As far as I know, there are currently two main types of predictive models available in PAD:
scoring (binary output)
spectrum (prediction of continuous behavior)
However, would it be possible to create one single model for dependent variable having multiple classes, i.e.: predicting propensities of purchase for multiple products, or multiple models would need to be built for each product in order to get individual score for single products?
You are right, those are two main types of predictive models in Pega (there is another called extended scoring model which requires separate license (reference: https://community.pega.com/sites/default/files/help_v81/pxpredictionstu…). I don't see why you cannot use 'product' as one of the dependent variables (or feature in data science term) for either model types.
You are completely correct, as PAD is for binary scoring it can only cover a binary outcome and as a scoring model it produces a probability for being positive. For multiclass scoring in PAD you would create one model per product (product x versus the rest).
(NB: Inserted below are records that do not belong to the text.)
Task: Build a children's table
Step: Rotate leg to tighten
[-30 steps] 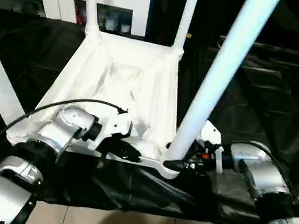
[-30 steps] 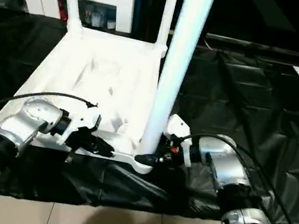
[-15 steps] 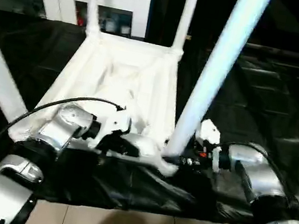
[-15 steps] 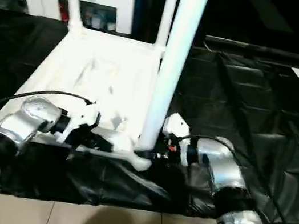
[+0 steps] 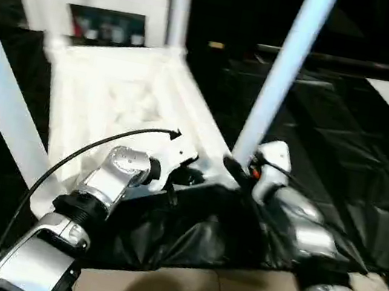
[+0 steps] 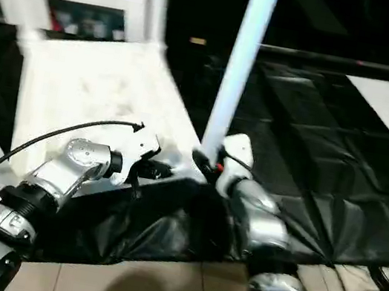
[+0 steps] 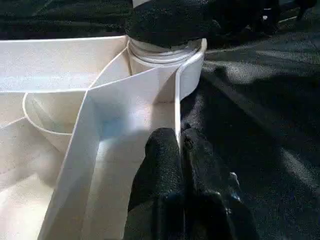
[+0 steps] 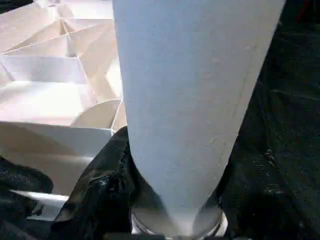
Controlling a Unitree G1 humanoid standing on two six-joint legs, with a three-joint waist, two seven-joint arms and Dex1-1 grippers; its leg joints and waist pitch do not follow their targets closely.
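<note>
The upturned tabletop point(image 5: 120, 95) lies on black sheeting point(image 5: 346, 142) with its legs rising. The left gripper point(image 7: 181, 150) pinches the near rim wall, fingers point(image 7: 160, 165) together. The right gripper point(image 5: 239, 172) seems clamped around the near-right leg point(image 5: 278, 77) at its socket.

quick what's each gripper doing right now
Left gripper: shut, pinching the tabletop rim.
Right gripper: closed around the near leg at its base.
</note>
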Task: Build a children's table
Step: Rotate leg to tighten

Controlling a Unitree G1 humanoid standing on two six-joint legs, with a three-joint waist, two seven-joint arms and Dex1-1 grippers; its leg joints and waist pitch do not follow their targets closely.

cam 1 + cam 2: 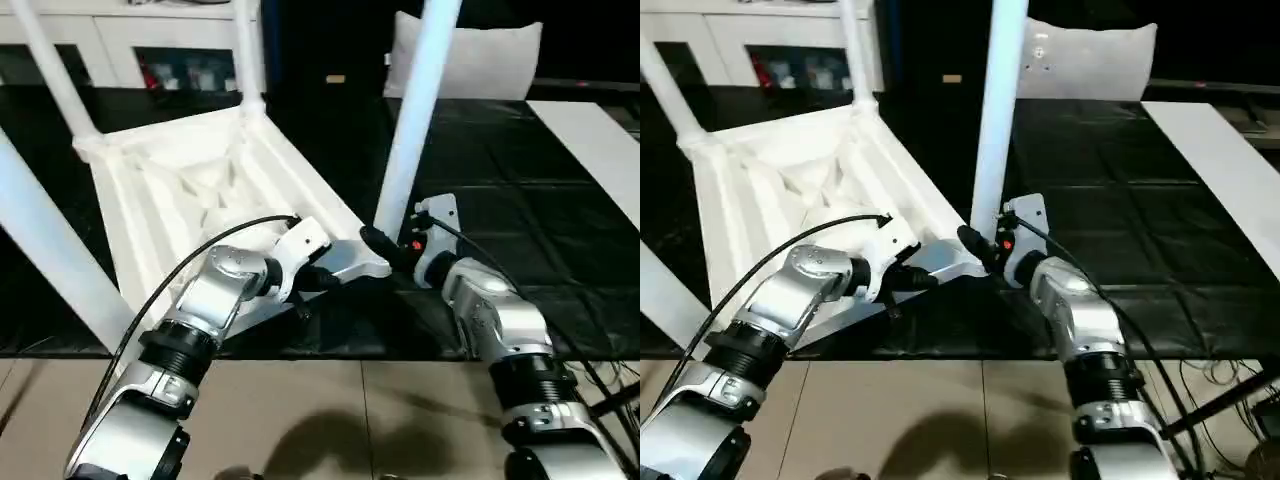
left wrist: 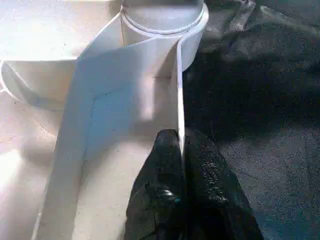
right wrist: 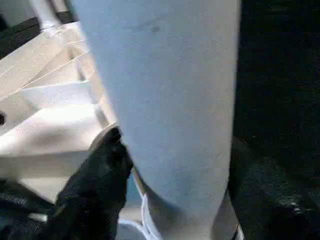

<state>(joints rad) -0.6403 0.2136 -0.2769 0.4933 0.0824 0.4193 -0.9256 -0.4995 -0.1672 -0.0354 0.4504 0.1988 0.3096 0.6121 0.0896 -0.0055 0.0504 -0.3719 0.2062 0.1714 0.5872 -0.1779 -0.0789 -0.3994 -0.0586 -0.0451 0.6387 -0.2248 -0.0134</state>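
Observation:
The white tabletop lies upside down on the black mat, ribbed underside up. Legs stand in its sockets at the far left, the far corner and the near left. A fourth leg rises from the near right corner socket. My left gripper is shut on the tabletop's thin rim just beside that socket. My right gripper holds the base of the fourth leg, one black finger pressed on its side.
The black mat covers the floor under the table. A white cabinet stands at the back left, a white cushion at the back, a white panel at the right. Tan floor lies near me.

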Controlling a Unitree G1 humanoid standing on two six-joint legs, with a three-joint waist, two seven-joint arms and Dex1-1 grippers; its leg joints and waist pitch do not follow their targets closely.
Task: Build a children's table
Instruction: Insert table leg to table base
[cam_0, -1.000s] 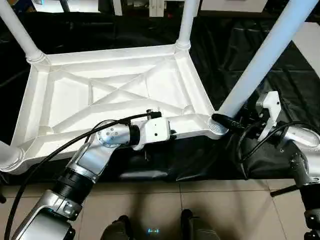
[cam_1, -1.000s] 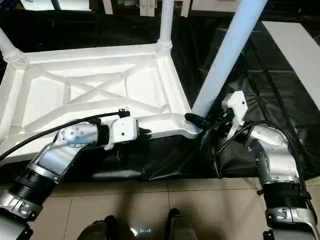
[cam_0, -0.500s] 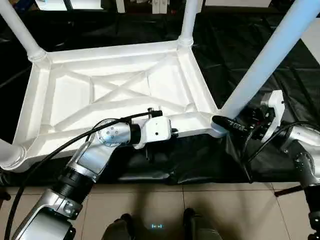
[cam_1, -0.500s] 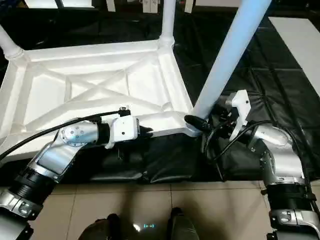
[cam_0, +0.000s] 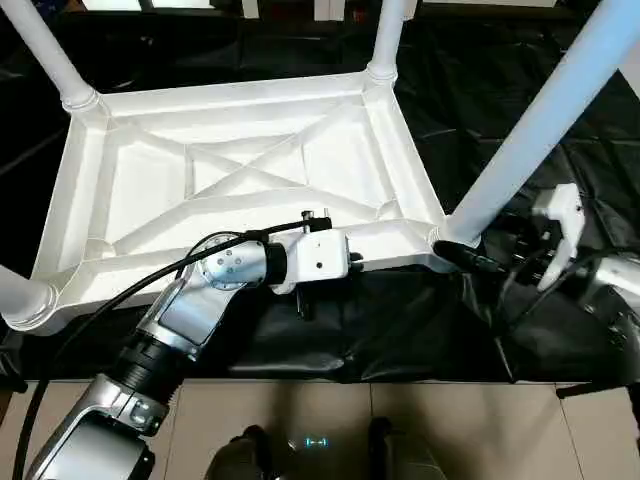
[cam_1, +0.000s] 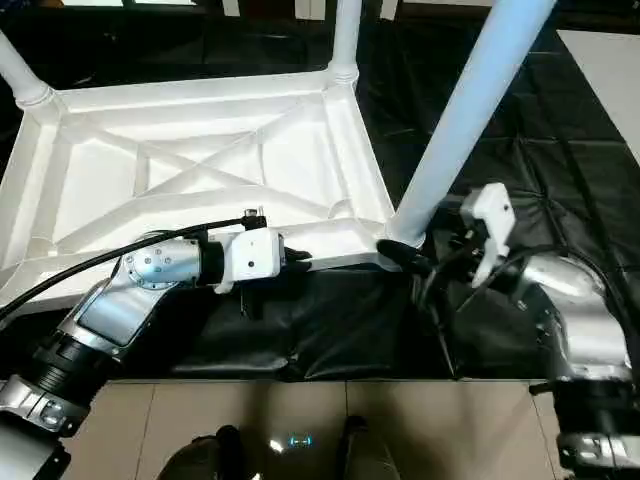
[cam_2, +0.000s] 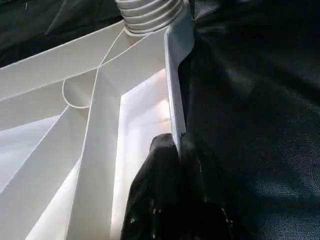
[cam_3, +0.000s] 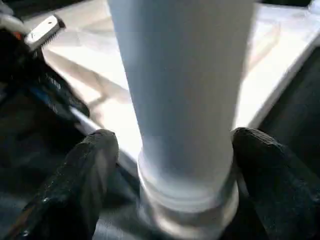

As an aside for product and propensity modeling typically online learning, ie 'Adaptive Decisioning' is being used. It will learn on the fly for every outcome being captured, and creates one model per proposition. When the system encounters any new propositions it will create a new model on the fly, and models are constantly learning.
Earlier in the trail extended scoring models were being mentioned, but these do not relate to multiclass classification. An extended scoring model is a very special model that you use if for a non select part of your population you dont have the outcome. The prototypical use case is credit scoring, where you dont have behavior (default y/n for customers that were declined or that declined your offer). This is also called reject inference or outcome inferencing.